The posturodynamic test analysis the answer the muscles of the backbone to their own stretch, that reveals the mechanics of the myotatic reflex and unilateral or bilateral Para vertebral hypertonies of the whole backbone that means PDS. Over one third of the patients who come for a postural assessments have a form of PDS. It is important to reveal the real PDS. The preconditions of these patients may sometimes be too rich and very old; their biomechanical and emotional reactions are often intensified. They are often worsened by invasive treatment (ortheses, correcting lens, stabilizers, etc) that is the correction cures with an intensive mechanical aim.

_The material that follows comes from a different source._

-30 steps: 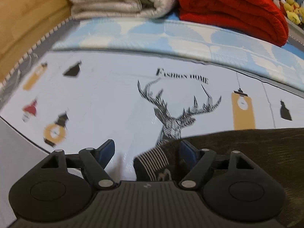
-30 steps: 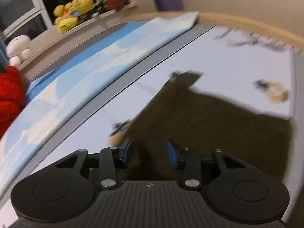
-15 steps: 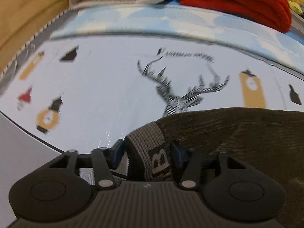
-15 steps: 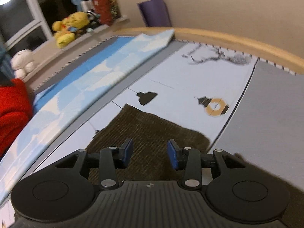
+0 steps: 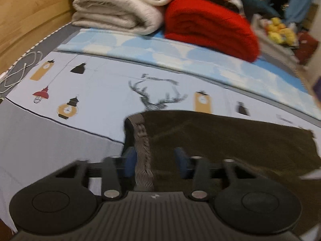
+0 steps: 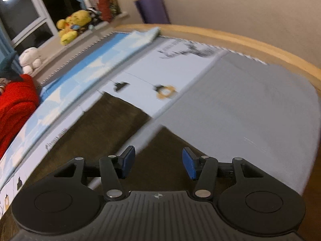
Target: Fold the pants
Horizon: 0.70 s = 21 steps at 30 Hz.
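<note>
Pants (image 5: 230, 138) spread flat on bed (image 5: 50, 136), long axis running rightward from left gripper (image 5: 154, 161), its fingers apart astride lifted waistband (image 5: 141, 140), grip uncertain; right gripper (image 6: 158, 162) open, empty, above pant legs.

The pants (image 5: 220, 138) lay flat on the bed (image 5: 50, 138), spread to the right of the left tongs (image 5: 155, 161), with the waistband (image 5: 140, 140) at their left end, rising up between those tongs' fingers. Behind the pants, a folded quilt (image 5: 180, 60) ran across the bed. On it, at the far side, two folded blankets (image 5: 120, 6) (image 5: 210, 26) sat side by side. A cable (image 5: 18, 72) lay at the bed's far left edge. In the right wrist view, the pants (image 6: 104, 126) lay under and ahead of the right tongs (image 6: 158, 163), and stuffed toys (image 6: 74, 26) sat on a ledge (image 6: 50, 52) beyond the bed.
</note>
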### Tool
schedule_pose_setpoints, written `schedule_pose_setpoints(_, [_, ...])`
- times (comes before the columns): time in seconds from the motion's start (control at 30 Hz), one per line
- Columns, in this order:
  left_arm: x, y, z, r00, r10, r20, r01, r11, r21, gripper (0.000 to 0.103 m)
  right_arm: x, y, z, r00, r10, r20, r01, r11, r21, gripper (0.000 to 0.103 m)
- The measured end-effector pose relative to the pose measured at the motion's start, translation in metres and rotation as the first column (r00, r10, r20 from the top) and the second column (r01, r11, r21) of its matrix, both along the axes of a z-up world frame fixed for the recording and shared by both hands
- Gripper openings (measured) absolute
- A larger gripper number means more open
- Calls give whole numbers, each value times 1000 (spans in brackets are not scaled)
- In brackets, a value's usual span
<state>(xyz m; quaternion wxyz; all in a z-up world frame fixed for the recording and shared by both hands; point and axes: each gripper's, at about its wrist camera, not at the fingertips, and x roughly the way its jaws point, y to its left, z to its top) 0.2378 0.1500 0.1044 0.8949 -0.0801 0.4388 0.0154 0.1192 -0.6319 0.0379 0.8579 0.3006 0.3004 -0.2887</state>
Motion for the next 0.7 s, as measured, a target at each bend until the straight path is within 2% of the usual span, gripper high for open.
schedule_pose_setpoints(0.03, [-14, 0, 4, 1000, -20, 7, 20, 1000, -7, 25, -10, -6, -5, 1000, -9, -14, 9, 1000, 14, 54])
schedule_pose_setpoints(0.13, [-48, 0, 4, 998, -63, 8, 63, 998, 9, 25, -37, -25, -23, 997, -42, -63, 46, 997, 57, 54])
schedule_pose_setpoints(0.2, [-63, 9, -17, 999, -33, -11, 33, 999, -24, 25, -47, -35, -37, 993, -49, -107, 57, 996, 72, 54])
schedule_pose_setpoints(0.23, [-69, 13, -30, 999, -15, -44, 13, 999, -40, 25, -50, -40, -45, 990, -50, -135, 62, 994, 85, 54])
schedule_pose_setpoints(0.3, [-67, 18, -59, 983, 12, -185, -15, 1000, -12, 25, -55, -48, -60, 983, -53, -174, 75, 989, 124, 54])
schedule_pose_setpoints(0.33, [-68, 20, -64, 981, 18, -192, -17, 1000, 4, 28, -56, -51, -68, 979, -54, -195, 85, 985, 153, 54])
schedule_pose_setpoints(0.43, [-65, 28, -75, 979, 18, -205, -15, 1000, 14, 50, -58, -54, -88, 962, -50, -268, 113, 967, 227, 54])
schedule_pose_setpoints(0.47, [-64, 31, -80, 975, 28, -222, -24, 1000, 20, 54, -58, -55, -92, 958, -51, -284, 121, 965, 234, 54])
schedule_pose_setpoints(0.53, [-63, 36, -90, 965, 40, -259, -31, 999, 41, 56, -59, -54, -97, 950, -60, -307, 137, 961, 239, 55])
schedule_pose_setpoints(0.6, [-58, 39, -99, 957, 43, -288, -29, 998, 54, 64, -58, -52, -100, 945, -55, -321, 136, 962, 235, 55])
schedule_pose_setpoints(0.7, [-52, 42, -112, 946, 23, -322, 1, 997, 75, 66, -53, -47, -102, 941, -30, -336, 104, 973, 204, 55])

Before starting a postural reprogramming, the posturologist will have a postural deprogramming putting the body in a neutral position: than he will look for the areas that trouble the position of the patient at the visual podal, proprioceptive or visceroceptive oral level.

Posturology develops a simple clinic language that allows the specialists a real communication among themselves, suggesting a common grid of interpreting the postural dysfunctions adopted now by neurologists, ophtalmologists, ENT specialists, orthopedists, dentists, kinesiologists, osteopathologists and podologists that allows a global analysis of the individual by assessing the state of activity of the postural force by some simple validated means. According to his abilities, the posturologist will cure the area areas that trouble the posture or he will guide the patient to a specialist.